Exhibit 10.3
THIS CONVERTIBLE PROMISSORY NOTE HAS NOT
BEEN REGISTERED UNDER THE SECURITIES
ACT OF 1933, AS AMENDED (THE "ACT"), OR THE
SECURITIES LAWS OF ANY STATE.
NEITHER THIS CONVERTIBLE PROMISSORY NOTE
NOR ANY INTEREST HEREIN MAY BE
OFFERED FOR SALE, SOLD OR OTHERWISE
TRANSFERRED IN THE ABSENCE OF SUCH
REGISTRATION AND QUALIFICATION UNLESS THE
PROSPECTIVE TRANSFEREE PROVIDES
MAKER WITH AN OPINION OF COUNSEL (WHICH
SHALL NOT BE AT THE EXPENSE OF MAKER)
REASONABLY SATISFACTORY TO MAKER THAT SUCH
TRANSFER IS BEING MADE PURSUANT TO
AN EXEMPTION FROM REGISTRATION UNDER THE
ACT, AND DOES NOT REQUIRE
REGISTRATION OR QUALIFICATION UNDER ANY
STATE SECURITIES LAWS.
THE OPINION
SHALL ALSO STATE THAT AS A RESULT OF SUCH
TRANSFER, MAKER IS UNDER NO
OBLIGATION TO REGISTER UNDER THE SECURITIES
ACT OF 1934, AS AMENDED, THE
INVESTMENT COMPANY ACT OF 1940 OR ANY OTHER
FEDERAL OR STATE SECURITIES LAW.
CONVERTIBLE PROMISSORY NOTE
May 4, 2005
$1,000,000.00
FOR VALUE
RECEIVED, the undersigned, MILLER PETROLEUM, INC., a Tennessee
corporation ("Maker"), promises to pay to
the order of PETRO CAPITAL III, L.P.
(herein called "Payee", which term shall
herein in every instance refer to any
owner or holder of this Note) the sum of
ONE MILLION DOLLARS ($1,000,000.00)
or so much thereof as may be advanced to
Maker by Payee from time to time,
together with interest on the principal
hereof outstanding until maturity,
said principal and interest being payable
in lawful money of the United States
of America as more particularly provided in
that certain Credit Agreement of
even date herewith, between Maker and
Payee, as such may be amended or
restated from time to time (the "Credit
Agreement").
Capitalized terms used,
but not otherwise defined, herein shall
have the meaning given such terms in
the Credit Agreement.
At the closing
of each Equity Offering by Maker Holder shall have the
option, exercisable in its sole discretion,
to convert part or all of the
unpaid principal balance of and accrued
unpaid interest on this Convertible
Promissory Note into fully paid and
non-assessable shares of stock in
connection with such Equity Offering, with
the same rights and preferences, if
any, as other shares of stock.
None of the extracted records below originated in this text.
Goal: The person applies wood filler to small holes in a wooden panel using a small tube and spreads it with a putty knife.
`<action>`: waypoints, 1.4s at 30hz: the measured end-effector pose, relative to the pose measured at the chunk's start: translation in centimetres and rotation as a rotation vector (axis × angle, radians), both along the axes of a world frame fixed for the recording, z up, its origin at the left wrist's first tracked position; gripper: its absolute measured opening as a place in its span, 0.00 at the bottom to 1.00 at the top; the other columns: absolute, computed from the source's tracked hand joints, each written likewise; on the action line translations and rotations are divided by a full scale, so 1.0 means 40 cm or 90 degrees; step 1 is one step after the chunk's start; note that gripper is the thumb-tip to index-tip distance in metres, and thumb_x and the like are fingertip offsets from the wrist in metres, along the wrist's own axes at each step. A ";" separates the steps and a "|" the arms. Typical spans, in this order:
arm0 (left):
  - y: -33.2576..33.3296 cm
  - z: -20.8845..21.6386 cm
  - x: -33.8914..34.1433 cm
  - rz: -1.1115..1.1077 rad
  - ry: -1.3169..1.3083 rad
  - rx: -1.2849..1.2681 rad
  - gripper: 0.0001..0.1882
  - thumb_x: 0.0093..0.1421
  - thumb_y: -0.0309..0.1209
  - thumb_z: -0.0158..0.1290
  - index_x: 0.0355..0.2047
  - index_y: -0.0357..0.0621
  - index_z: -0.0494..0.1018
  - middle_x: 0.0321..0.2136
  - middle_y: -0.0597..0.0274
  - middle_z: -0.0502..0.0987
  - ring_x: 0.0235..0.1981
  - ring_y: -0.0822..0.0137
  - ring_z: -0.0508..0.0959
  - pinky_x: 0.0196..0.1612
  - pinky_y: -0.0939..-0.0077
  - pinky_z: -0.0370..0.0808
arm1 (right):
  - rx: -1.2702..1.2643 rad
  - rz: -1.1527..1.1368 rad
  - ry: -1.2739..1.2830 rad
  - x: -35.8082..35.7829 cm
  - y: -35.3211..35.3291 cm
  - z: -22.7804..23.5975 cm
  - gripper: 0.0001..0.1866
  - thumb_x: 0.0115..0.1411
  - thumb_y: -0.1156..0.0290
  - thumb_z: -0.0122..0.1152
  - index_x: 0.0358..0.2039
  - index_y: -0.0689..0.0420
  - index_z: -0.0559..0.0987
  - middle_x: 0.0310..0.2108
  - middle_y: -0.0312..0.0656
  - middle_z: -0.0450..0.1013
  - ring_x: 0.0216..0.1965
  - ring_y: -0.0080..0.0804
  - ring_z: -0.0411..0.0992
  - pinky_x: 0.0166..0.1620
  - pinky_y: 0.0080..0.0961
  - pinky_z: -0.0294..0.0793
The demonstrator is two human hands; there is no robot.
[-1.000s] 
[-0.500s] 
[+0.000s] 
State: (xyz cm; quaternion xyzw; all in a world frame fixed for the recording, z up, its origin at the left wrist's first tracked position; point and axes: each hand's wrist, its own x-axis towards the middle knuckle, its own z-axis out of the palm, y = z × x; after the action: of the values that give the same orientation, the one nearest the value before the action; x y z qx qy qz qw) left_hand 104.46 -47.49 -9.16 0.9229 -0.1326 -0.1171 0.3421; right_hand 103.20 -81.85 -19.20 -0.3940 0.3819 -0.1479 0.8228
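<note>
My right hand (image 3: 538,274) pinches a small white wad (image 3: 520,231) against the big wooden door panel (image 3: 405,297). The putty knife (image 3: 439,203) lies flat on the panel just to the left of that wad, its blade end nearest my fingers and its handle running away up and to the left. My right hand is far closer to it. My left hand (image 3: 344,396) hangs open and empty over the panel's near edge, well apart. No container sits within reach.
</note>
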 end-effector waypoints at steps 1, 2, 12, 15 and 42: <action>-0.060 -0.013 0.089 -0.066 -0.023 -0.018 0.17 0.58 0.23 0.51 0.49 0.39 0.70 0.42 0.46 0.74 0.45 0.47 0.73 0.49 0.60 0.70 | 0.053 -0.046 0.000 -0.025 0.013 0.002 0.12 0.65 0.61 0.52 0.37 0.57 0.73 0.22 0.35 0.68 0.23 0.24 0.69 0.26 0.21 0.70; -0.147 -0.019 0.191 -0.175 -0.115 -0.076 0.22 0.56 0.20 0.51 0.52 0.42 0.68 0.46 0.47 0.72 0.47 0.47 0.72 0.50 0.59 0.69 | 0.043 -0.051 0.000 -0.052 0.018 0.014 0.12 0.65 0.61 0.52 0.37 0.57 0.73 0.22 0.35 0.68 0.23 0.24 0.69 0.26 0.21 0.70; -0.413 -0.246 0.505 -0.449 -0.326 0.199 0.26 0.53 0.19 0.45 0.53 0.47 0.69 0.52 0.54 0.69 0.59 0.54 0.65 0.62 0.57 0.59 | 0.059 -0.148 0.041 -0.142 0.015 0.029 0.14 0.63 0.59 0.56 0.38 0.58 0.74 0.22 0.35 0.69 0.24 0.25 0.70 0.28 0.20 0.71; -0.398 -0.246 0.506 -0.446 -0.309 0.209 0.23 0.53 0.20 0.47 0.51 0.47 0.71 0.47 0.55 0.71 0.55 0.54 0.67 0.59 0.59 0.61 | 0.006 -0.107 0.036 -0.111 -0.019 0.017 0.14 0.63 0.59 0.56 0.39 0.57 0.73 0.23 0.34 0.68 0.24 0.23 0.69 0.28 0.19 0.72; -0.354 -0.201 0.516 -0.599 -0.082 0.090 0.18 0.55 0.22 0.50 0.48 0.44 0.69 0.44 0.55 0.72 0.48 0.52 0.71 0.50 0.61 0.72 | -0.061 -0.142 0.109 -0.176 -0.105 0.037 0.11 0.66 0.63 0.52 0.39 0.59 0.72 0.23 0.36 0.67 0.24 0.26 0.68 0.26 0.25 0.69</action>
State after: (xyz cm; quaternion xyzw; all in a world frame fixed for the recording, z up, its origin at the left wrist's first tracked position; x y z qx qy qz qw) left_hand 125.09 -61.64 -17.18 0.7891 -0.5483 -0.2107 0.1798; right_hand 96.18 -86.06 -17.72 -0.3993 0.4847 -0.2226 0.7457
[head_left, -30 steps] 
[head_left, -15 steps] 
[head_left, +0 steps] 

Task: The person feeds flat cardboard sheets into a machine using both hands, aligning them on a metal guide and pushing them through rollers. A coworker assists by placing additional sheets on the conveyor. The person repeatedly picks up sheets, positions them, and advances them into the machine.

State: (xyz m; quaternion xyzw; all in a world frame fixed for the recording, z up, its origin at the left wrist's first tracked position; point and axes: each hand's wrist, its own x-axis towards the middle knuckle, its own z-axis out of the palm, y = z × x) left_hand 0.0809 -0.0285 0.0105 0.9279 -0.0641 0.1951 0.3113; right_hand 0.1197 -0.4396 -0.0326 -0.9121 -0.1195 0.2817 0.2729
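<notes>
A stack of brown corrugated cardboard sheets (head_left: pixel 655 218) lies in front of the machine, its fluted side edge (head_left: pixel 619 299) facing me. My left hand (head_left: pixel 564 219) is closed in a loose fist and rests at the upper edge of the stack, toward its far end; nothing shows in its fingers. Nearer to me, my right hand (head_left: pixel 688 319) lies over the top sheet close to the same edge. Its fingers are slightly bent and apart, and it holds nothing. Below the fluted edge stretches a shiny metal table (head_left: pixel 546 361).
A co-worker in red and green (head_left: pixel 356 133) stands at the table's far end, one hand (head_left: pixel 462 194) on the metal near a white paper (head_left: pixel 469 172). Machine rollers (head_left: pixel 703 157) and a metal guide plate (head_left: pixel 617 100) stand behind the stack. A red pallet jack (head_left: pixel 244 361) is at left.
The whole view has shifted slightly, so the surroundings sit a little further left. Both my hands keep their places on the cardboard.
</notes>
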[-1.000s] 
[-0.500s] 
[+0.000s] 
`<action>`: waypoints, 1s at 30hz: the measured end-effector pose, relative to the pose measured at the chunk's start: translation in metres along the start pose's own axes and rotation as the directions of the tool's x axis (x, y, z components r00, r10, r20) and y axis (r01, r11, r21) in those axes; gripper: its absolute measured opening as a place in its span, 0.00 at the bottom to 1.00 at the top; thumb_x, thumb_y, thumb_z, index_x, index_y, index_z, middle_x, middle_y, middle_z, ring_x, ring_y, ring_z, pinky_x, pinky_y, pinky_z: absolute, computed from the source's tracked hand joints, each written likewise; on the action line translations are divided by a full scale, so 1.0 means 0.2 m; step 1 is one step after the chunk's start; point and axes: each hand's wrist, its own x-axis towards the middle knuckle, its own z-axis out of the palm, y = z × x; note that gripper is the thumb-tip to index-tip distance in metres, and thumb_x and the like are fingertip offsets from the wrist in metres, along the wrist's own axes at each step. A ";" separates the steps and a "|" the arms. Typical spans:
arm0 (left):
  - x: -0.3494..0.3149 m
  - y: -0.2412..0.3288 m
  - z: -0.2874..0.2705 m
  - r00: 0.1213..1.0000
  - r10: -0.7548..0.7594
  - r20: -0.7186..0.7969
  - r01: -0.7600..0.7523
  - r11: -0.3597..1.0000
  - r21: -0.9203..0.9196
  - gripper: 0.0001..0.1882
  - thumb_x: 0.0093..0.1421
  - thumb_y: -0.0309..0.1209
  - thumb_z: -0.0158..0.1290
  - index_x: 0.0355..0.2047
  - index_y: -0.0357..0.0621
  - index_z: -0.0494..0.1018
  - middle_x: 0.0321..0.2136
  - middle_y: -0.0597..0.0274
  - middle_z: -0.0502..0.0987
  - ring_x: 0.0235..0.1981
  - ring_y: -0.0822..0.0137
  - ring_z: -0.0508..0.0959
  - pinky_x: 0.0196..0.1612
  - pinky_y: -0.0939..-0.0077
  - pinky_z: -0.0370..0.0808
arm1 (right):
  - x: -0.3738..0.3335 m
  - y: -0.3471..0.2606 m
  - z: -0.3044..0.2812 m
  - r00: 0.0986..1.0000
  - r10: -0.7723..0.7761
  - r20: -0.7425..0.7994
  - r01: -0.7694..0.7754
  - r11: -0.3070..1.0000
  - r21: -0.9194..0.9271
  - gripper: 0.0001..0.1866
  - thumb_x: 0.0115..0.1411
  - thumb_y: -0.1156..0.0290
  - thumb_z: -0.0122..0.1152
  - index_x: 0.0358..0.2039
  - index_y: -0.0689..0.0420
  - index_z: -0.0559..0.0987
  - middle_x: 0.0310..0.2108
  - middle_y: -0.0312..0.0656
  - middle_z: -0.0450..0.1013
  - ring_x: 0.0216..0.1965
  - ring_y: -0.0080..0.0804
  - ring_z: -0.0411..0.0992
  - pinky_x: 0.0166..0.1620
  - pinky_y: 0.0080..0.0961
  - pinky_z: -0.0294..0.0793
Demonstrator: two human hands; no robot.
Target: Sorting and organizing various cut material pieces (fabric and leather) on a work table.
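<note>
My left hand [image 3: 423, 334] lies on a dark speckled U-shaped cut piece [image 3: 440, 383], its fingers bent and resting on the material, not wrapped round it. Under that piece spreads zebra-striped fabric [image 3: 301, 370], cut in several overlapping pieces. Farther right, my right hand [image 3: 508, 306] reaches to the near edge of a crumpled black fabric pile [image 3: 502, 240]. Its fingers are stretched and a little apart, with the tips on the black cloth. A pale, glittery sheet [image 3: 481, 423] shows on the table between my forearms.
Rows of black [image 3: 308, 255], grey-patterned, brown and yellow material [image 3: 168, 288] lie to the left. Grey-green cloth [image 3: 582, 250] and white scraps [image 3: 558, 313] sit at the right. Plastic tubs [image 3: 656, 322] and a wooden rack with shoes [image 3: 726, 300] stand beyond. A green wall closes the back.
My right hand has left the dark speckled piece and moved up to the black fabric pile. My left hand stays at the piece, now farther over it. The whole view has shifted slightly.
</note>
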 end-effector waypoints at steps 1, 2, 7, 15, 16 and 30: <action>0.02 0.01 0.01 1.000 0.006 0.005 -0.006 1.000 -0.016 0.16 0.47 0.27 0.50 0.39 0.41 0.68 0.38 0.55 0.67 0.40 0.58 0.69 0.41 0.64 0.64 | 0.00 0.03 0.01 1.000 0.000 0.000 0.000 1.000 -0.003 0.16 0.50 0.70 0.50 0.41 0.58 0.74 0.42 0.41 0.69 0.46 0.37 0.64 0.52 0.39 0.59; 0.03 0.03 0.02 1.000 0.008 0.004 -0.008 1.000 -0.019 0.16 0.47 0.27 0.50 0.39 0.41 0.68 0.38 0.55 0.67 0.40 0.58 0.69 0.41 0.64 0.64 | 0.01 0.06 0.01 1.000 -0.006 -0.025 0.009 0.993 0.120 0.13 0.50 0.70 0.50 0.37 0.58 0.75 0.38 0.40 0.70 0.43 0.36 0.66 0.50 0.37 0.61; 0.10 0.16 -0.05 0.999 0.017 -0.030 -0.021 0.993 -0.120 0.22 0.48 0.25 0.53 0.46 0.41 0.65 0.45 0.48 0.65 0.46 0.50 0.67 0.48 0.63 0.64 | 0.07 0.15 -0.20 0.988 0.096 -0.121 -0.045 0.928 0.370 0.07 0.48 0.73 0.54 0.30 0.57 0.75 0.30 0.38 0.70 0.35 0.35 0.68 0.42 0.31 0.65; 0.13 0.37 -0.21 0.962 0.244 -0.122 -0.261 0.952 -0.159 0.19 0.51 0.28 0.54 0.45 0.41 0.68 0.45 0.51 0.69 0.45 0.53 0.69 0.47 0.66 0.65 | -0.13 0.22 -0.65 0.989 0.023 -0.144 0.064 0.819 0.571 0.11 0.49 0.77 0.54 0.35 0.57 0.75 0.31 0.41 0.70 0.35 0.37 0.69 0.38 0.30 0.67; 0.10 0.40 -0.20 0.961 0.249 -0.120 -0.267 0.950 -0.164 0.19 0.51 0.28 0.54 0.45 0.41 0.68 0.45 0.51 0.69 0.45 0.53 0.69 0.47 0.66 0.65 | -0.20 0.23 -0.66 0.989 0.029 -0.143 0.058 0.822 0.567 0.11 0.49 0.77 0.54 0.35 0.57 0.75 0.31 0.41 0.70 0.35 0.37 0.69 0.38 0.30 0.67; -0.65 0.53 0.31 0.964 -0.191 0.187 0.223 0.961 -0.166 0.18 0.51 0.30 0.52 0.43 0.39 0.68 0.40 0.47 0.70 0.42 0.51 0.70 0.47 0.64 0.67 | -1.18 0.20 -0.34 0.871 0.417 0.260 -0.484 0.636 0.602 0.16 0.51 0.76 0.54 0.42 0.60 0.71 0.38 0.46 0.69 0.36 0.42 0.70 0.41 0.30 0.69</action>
Such voluntary conversion shall be
exercised
at any time during or following the Equity
Offering and on or before the
Maturity Date by giving written notice
thereof to Maker. The
number of shares
of stock to be issued upon such conversion
shall be equal to the quotient
obtained by dividing (a) the unpaid
principal of and accrued unpaid interest
on this Convertible Promissory Note on the
date of conversion, by (b) the
price per share equal to the lesser of (i)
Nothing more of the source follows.